Purification and sidewall functionalization of multiwalled carbon nanotubes and resulting bioactivity in two macrophage models

, , , , , , , & show all
Pages 199-210 | Received 27 Nov 2012, Accepted 08 Feb 2013, Published online: 13 Mar 2013
 

Abstract

This study examined the consequences of surface carboxylation of multiwalled carbon nanotubes (MWCNT) on bioactivity. Since commercial raw MWCNT contain impurities that may affect their bioactivity, HCl refluxing was exploited to purify raw “as-received” MWCNT by removing the amorphous carbon layer on the MWCNT surface and reducing the metal impurities (e.g. Ni). The removal of amorphous carbon layer was confirmed by Raman spectroscopy and thermogravimetric analysis. Furthermore, the HCl-purified MWCNT provided more available reaction sites, leading to enhanced sidewall functionalization.

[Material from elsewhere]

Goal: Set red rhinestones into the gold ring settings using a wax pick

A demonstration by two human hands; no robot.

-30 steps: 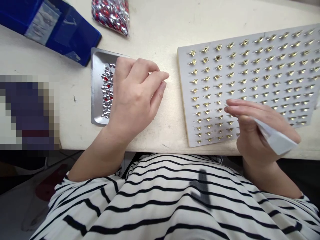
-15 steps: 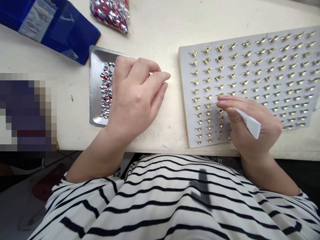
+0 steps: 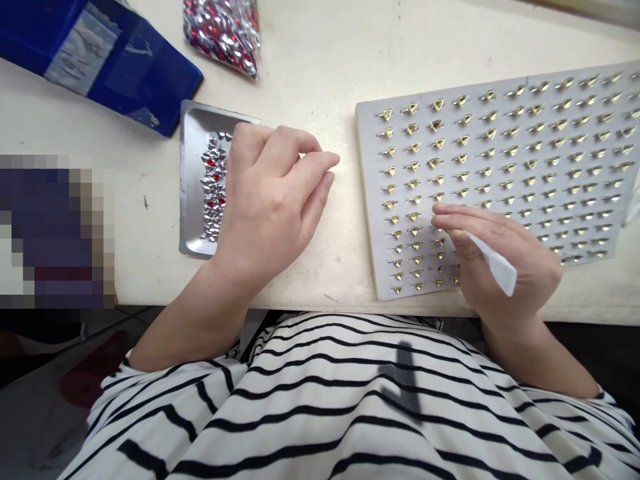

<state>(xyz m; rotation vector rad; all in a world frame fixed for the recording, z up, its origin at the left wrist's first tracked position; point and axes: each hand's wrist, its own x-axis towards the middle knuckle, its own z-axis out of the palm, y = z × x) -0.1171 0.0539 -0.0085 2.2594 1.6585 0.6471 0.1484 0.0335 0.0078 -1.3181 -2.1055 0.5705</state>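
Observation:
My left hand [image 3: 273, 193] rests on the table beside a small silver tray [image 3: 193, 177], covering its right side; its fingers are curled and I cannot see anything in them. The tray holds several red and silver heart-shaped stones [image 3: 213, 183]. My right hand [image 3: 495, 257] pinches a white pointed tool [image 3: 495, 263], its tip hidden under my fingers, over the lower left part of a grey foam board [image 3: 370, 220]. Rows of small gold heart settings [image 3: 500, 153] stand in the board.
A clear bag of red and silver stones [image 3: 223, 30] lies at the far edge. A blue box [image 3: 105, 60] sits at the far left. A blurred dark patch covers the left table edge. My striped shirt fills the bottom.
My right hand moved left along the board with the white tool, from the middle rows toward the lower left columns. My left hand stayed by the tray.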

The sidewall of HCl-purified MWCNT was further functionalized with the –COOH moiety by HNO3 oxidation. This process resulted in four distinct MWCNT: raw, purified, –COOH-terminated raw MWCNT, and –COOH-terminated purified MWCNT. Freshly isolated alveolar macrophages from C57Bl/6 mice were exposed to these nanomaterials to determine the effects of the surface chemistry on the bioactivity in terms of cell viability and inflammasome activation. Inflammasome activation was confirmed using inhibitors of cathepsin B and Caspase-1. Purification reduced the cell toxicity and inflammasome activation slightly compared to raw MWCNT. In contrast, functionalization of MWCNT with the –COOH group dramatically reduced the cytotoxicity and inflammasome activation. Similar results were seen using THP-1 cells supporting their potential use for high-throughput screening. This study demonstrated that the toxicity and bioactivity of MWCNT were diminished by removal of the Ni contamination and/or addition of –COOH groups to the sidewalls.

Acknowledgements

The authors thank Dr. Jim Driver at the University of Montana Electron Microscopy Facility (Division of Biological Sciences) for the EM images of the AM cells and Pam Shaw at the University of Montana Fluorescence Cytometry Core for the Caspase-1 imaging and quantitation.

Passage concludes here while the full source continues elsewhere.